Authors
Xia Li, Ruotong Zhao, Dandan Li, Guangzhou Wang, Shuikuan Bei, Xiaotang Ju, Ran An, Long Li, Thomas W Kuyper, Peter Christie, Franz S Bender, Ciska Veen, Marcel GA Heijden, Wim H Putten, Fusuo Zhang, Klaus Butterbach-Bahl, Junling Zhang
Publication date
2023/8/18
Description
In agricultural systems, crop residues are often returned to the soil to improve nutrient cycling and increase carbon sequestration.

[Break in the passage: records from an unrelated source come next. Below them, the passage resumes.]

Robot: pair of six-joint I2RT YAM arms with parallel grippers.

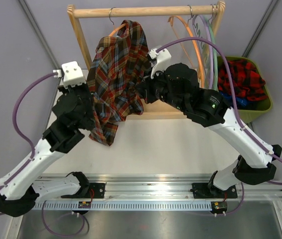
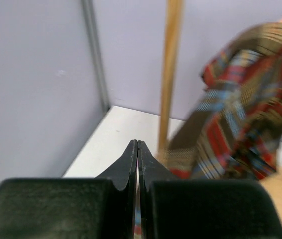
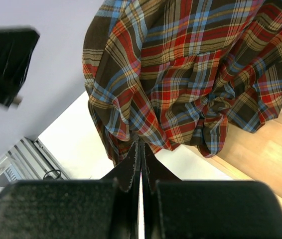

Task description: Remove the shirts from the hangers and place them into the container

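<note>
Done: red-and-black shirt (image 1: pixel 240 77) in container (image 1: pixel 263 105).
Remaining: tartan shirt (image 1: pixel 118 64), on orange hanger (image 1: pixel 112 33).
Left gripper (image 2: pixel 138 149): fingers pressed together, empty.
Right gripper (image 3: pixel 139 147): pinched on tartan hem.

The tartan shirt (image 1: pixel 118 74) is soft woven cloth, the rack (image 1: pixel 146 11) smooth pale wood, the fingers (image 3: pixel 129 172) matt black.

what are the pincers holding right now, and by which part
Right pincer pinches the tartan shirt at a gathered fold of its lower edge. Left pincer is shut beside the shirt; a hold cannot be told.
</note>
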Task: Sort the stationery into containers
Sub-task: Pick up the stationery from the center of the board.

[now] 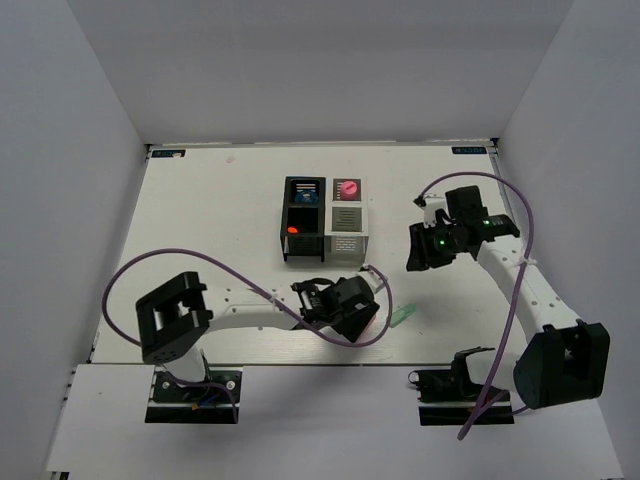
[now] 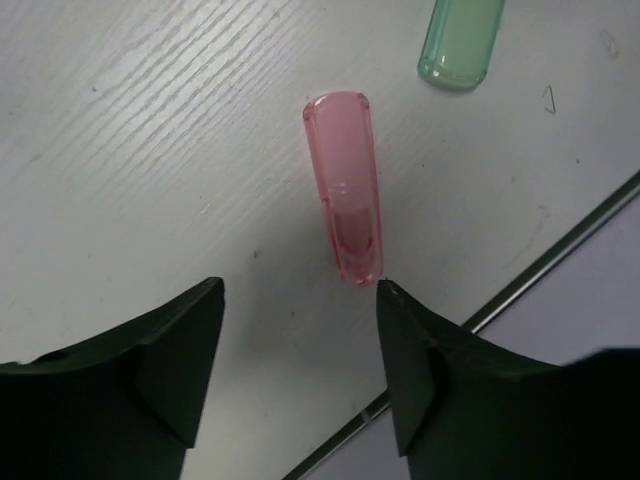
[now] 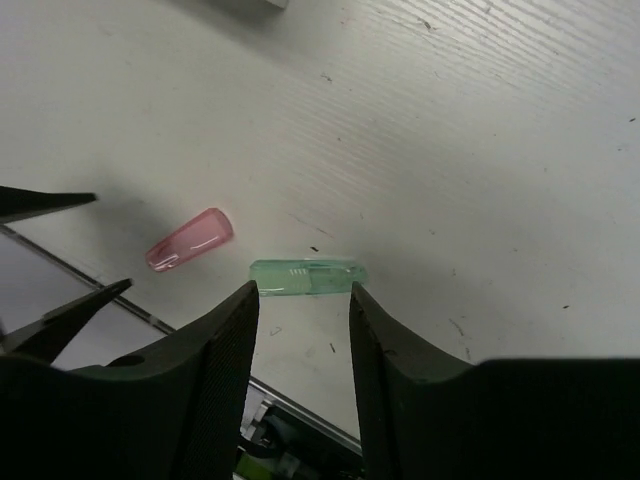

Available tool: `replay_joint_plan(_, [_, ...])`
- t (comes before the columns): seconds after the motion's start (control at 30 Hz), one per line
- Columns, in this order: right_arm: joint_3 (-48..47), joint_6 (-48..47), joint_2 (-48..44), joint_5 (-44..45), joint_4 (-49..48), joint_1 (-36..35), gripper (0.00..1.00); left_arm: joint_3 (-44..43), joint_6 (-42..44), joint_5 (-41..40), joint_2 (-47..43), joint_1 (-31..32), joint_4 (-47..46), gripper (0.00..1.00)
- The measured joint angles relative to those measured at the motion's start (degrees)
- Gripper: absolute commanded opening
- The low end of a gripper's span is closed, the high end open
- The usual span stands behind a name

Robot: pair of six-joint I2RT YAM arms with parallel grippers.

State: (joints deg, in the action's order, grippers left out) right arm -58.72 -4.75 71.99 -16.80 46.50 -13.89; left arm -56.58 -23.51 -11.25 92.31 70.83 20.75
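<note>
A pink capsule (image 2: 346,200) lies on the white table just ahead of my left gripper (image 2: 300,290), close to its right fingertip (image 2: 392,296). That gripper is open and empty, low near the table's front edge (image 1: 362,318). A mint-green capsule (image 1: 402,317) lies to the right of it, also in the left wrist view (image 2: 460,40). My right gripper (image 1: 420,255) is open and empty, held well above the table. In its wrist view the green capsule (image 3: 307,276) shows just past the fingertips, and the pink capsule (image 3: 189,240) lies left of it.
The black organiser (image 1: 287,215) and the white organiser (image 1: 363,215) stand joined at the table's middle. The black one holds a blue pot (image 1: 303,192) and a red-capped item (image 1: 293,229); the white one holds a pink item (image 1: 346,188). The table's front edge (image 2: 540,265) runs close to both capsules.
</note>
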Motion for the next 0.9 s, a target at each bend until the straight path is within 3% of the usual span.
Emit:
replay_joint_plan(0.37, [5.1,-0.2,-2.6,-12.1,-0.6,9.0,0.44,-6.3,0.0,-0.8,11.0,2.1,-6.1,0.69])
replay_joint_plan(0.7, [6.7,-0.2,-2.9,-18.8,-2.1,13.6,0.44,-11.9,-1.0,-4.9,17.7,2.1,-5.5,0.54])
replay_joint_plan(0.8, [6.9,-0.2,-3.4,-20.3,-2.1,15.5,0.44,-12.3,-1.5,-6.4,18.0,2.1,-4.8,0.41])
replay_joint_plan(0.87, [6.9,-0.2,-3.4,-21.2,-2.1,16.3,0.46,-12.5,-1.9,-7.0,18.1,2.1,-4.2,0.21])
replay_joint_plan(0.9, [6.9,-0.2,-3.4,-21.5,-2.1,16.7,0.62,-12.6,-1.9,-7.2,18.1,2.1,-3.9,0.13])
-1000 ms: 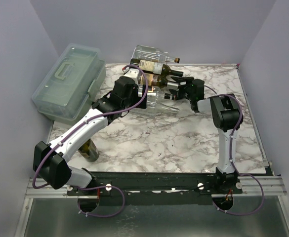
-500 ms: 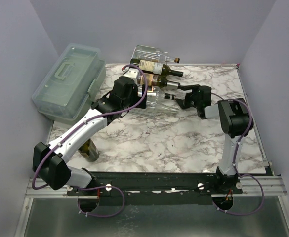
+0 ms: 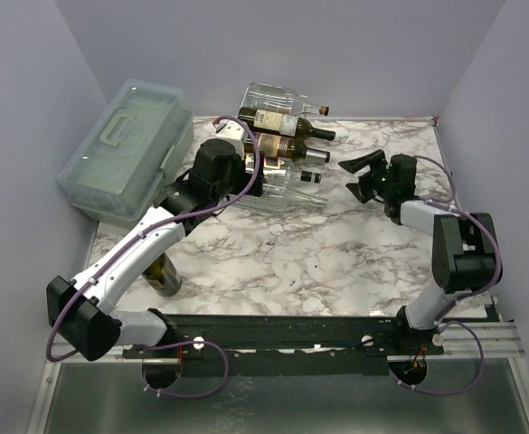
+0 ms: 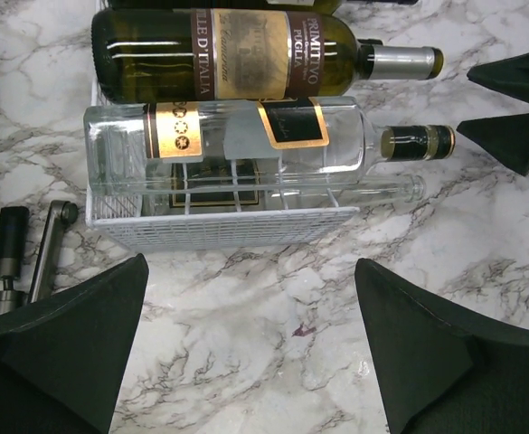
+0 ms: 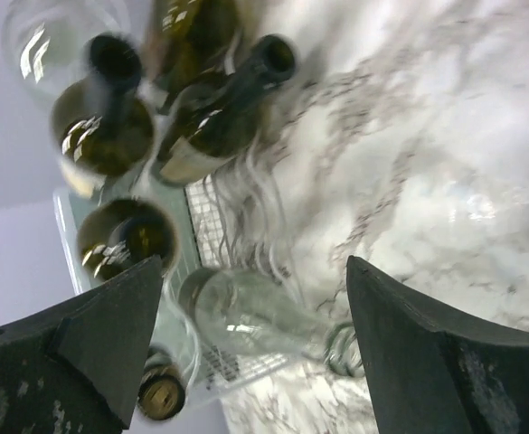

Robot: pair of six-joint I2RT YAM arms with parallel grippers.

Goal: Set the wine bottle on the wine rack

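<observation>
We hold our left arm (image 3: pixel 146 240) stretched forward, left fingers (image 4: pixel 65 362) spread wide; our right arm (image 3: pixel 463 253) folds at the elbow, right fingers (image 5: pixel 427 353) parted too.

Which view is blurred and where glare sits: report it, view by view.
Right wrist: blurred, the bottles streaked, white glare on the marble table. Left wrist: sharp, labels readable, highlights along the clear bottle. Top external: even light, soft shadows.

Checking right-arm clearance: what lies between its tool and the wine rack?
Top view: bottle necks jut from the wine rack toward the right tool; past them, only bare marble table.
</observation>
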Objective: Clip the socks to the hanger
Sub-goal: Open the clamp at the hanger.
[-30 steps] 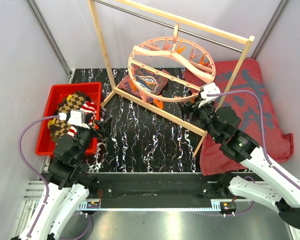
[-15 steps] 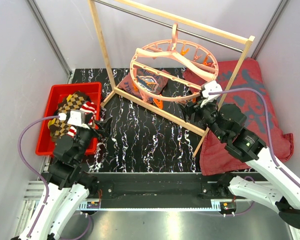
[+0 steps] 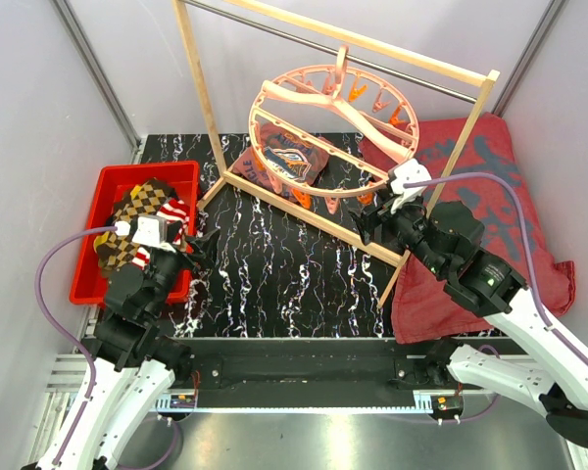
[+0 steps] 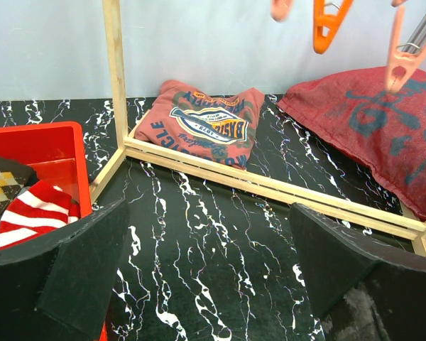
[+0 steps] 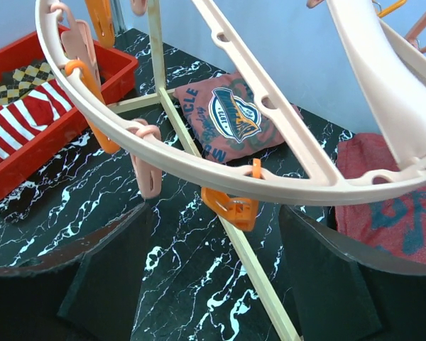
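The salmon-pink ring hanger (image 3: 274, 157) hangs by its hook from the wooden rack's top bar. Its rim (image 5: 199, 167) crosses the right wrist view. My right gripper (image 3: 367, 217) is open and empty just below the near rim (image 5: 216, 263), with an orange clip (image 5: 234, 206) above the gap between its fingers and a pink clip (image 5: 145, 167) to the left. The socks, brown argyle (image 3: 137, 201) and red-white striped (image 3: 173, 213), lie in the red bin (image 3: 88, 245). My left gripper (image 3: 201, 250) is open and empty over the black table beside the bin (image 4: 206, 270). The striped sock (image 4: 35, 209) shows at its left.
The wooden rack's base bar (image 3: 314, 220) runs diagonally across the black marbled table. A folded printed reddish cloth (image 3: 289, 162) lies under the hanger. A large dark-red patterned cloth (image 3: 490, 196) covers the right side. Grey walls stand on both sides.
The hanger ring has swayed and tilted, and my right gripper has shifted slightly under its near rim. The left arm has not moved.
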You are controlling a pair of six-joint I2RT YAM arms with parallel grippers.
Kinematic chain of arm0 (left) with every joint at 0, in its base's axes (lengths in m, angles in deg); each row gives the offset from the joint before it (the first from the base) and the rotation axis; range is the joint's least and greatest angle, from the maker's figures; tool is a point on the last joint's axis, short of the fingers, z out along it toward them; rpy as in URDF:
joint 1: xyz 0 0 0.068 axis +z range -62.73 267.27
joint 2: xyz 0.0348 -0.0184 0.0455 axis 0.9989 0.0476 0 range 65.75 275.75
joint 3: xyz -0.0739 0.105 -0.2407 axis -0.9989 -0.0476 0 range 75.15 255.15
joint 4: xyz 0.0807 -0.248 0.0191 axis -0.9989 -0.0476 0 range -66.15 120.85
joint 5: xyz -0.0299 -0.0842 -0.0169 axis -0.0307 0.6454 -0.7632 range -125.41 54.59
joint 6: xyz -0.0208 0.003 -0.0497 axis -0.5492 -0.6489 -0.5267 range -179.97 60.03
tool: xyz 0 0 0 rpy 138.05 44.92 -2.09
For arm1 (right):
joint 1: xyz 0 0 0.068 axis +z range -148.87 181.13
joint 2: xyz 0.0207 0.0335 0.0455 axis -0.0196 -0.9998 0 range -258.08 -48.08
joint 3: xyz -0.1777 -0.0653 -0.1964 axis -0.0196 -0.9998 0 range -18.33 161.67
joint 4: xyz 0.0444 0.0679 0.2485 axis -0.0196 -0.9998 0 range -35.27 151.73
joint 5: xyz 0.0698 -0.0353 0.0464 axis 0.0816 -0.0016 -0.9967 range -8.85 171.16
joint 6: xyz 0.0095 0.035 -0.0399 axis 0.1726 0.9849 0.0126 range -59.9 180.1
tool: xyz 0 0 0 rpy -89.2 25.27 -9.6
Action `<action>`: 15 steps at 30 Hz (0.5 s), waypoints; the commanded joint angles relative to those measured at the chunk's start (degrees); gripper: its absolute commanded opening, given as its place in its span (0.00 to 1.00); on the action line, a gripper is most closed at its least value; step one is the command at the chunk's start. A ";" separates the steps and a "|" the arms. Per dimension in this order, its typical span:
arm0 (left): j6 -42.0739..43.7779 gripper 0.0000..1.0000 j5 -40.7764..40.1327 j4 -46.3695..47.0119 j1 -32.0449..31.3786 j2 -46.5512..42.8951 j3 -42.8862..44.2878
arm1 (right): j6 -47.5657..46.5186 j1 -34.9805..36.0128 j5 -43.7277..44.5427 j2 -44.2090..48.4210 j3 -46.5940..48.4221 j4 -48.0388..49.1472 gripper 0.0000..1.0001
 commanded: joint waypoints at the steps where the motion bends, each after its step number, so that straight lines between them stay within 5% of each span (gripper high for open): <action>1: -0.41 0.99 1.49 1.20 -0.10 0.25 2.23 | -1.69 0.58 0.60 -0.52 1.83 1.02 0.80; 15: -0.33 0.99 1.40 1.12 -0.19 -0.10 2.23 | -5.38 0.58 3.24 -2.01 -3.71 10.60 0.70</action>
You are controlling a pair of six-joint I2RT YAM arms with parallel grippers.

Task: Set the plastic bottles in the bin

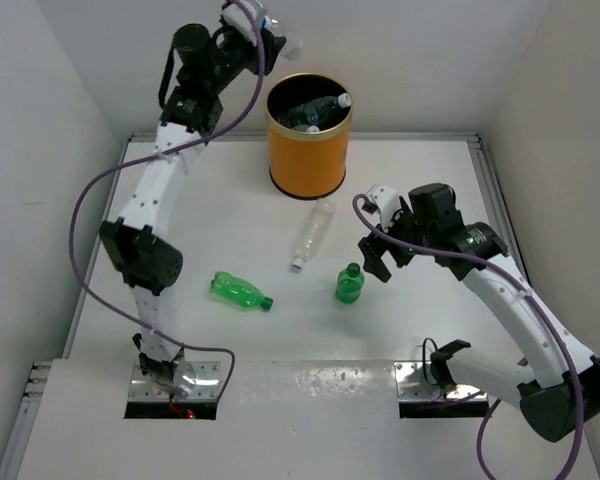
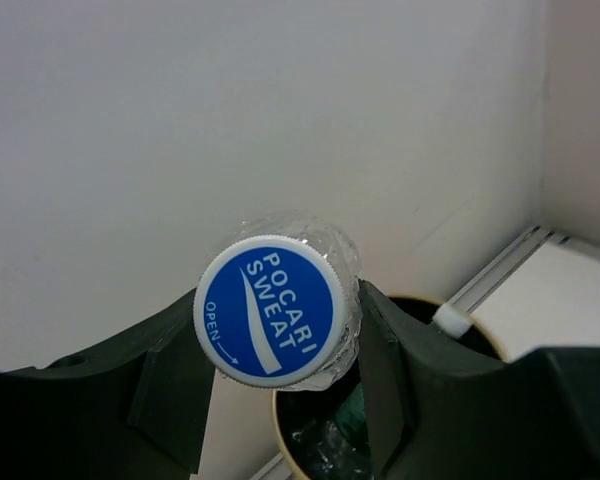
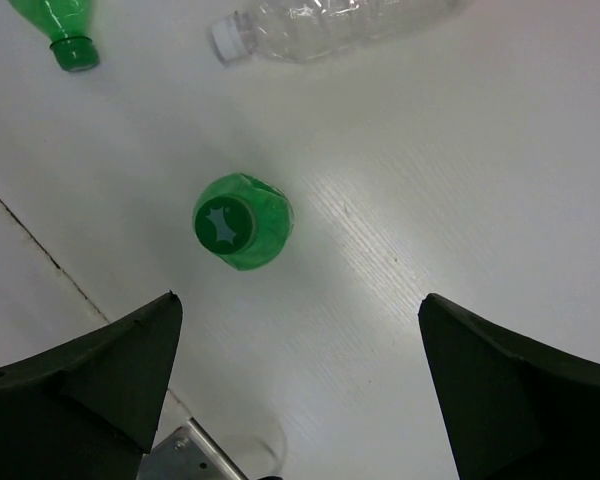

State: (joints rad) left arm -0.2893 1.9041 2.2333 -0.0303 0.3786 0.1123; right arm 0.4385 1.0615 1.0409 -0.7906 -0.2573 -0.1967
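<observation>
At the worktop's (image 1: 230,215) far edge, left claw (image 2: 280,365) clamps clear bottle (image 2: 270,310): probably light, crushable. Upright green bottle (image 3: 242,222) waits under spread right claw (image 3: 298,310); grip mid-body.

**White table: one bin, three loose bottles**

Flat white table (image 1: 230,215) with faint wood grain, walls at the back and both sides. A cylindrical orange bin with gold rim (image 1: 308,165) stands upright near the back edge, about centre. A clear crumpled plastic bottle with white cap (image 1: 311,234) lies on its side just in front of the bin, cap toward the near edge. A green plastic bottle on its side (image 1: 237,290) lies left of centre, cap pointing right. A small green plastic bottle standing upright (image 1: 350,285) is near the clear one's cap, not touching it. A left metal plate (image 1: 205,376) and a right metal plate (image 1: 412,385) sit at the near edge.
</observation>
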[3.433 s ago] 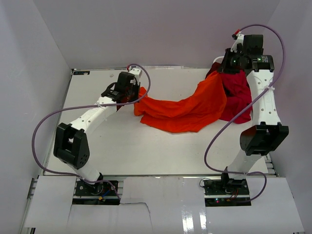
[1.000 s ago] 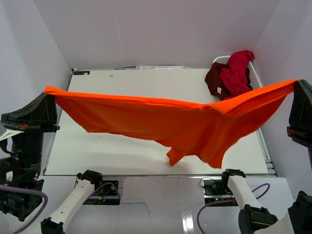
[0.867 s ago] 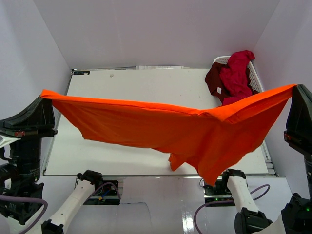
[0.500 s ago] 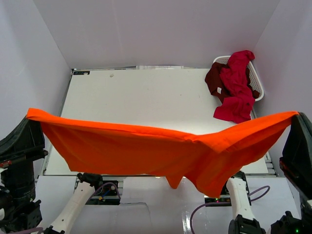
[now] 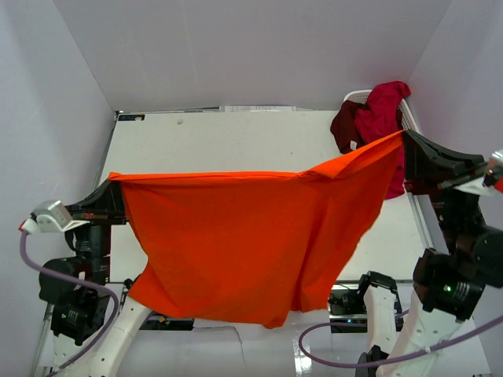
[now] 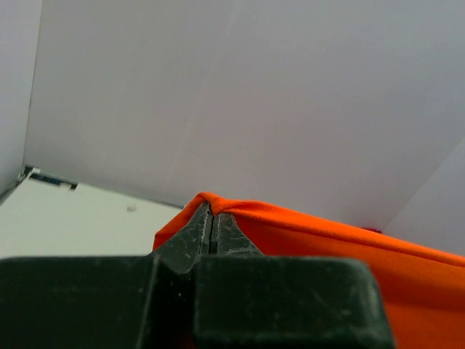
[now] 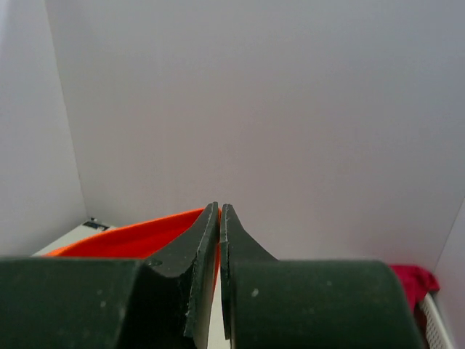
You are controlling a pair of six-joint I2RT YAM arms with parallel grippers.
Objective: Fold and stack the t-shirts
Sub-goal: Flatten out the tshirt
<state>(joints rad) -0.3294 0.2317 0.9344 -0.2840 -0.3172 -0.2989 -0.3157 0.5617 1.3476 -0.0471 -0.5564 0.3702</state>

While beneficial to the ecosystem, the decomposition of crop residues also produces high nitrous oxide (N₂O) gas emissions. N₂O is a long-lived greenhouse gas with a much higher global warming potential than carbon dioxide. It also poses a major threat to the ozone layer that shields the Earth. To understand the microbial interactions that mediate N₂O emissions from agricultural soils, researchers conducted a series of pot and field experiments in China. Tests showed that beneficial fungi associated with plant roots, known as arbuscular mycorrhizal fungi (AMF) release chemicals, particularly carboxylates, from their hyphae into soil, which attract N₂O-reducing microbes, such as Pseudomonas fluorescens. These denitrifying microbes significantly reduced N₂O emissions from …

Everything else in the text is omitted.